During this unprecedented time in our history, organizational safety protocols and personal responsibility are absolutely paramount to maintaining the health and safety of our entire community.  As you may have heard, a new order from Mayor Eric Garcetti requires Angelenos to wear masks or "face coverings" whenever they leave home.  These increased protections are being put in place just as stay-at-home orders are gradually being relaxed. Recognizing masks as the key to slowing public spread is something that I have been advocating since the first emergency orders were implemented by the Mayor and the City Council. I am especially hopeful that the mandatory mask orders will help us to continue to quell the virus as our City moves to safely return to work and outdoor recreation.  The new guidelines on face coverings exempt children under 2 and people with certain disabilities, and builds on previous requirements for non-medical essential business workers and customers to wear face coverings.  Wearing cloth face coverings will help reduce infection and deaths, and help speed up our return to normal life.   Please participate by wearing them whenever out of the home and close to others.  You can learn more about the City's guidance on face coverings here.

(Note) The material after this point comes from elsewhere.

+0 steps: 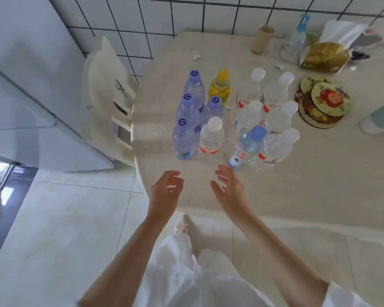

Also, the Mayor has modified the City of L.A.’s  “Safer at Home” emergency order to allow all retail businesses except those in indoor malls to resume limited operations with delivery and curbside or doorside service, and open beaches and more public recreational space for outdoor exercise.   However, depending on public health conditions, the Mayor will continue to adjust the order to safely allow more businesses to operate and more people to get back to work.

Even as we welcome warmer weather here in Southern California, social distancing and remaining home as often as possible are essential.  As Governor Newsom and Mayor Garcetti  adjust the Safer At Home protocols, many will be tempted to host parties, events, and even venture out in larger numbers.  This is where we all need your help.  By avoiding these types of activities for the time being we can stem the spread of COVID-19 and get back to some semblance of “normal.”

Signature of Paul Koretz
Councilmember Paul Koretz, Fifth District

In the News:

Beverly Press:  Council observes Senior Fraud Awareness Day

City News:  Task Force Votes to Send FAA Recommendations to Reduce Noise Over Homes 

LA Times:  LA Now Requires Face Coverings Even When Outside, Here Are The Rules

Federal Judge Orders City and County to Find Shelter for Persons Experiencing Homelessness Near Freeways

On Friday, May 15, federal judge David O. Carter issued a preliminary injunction requiring relocation of an estimated 6,000 to 7,000 people camping near freeway ramps and under overpasses and bridges. He gave officials one week — until May 22 — to come up with a plan for providing humane housing.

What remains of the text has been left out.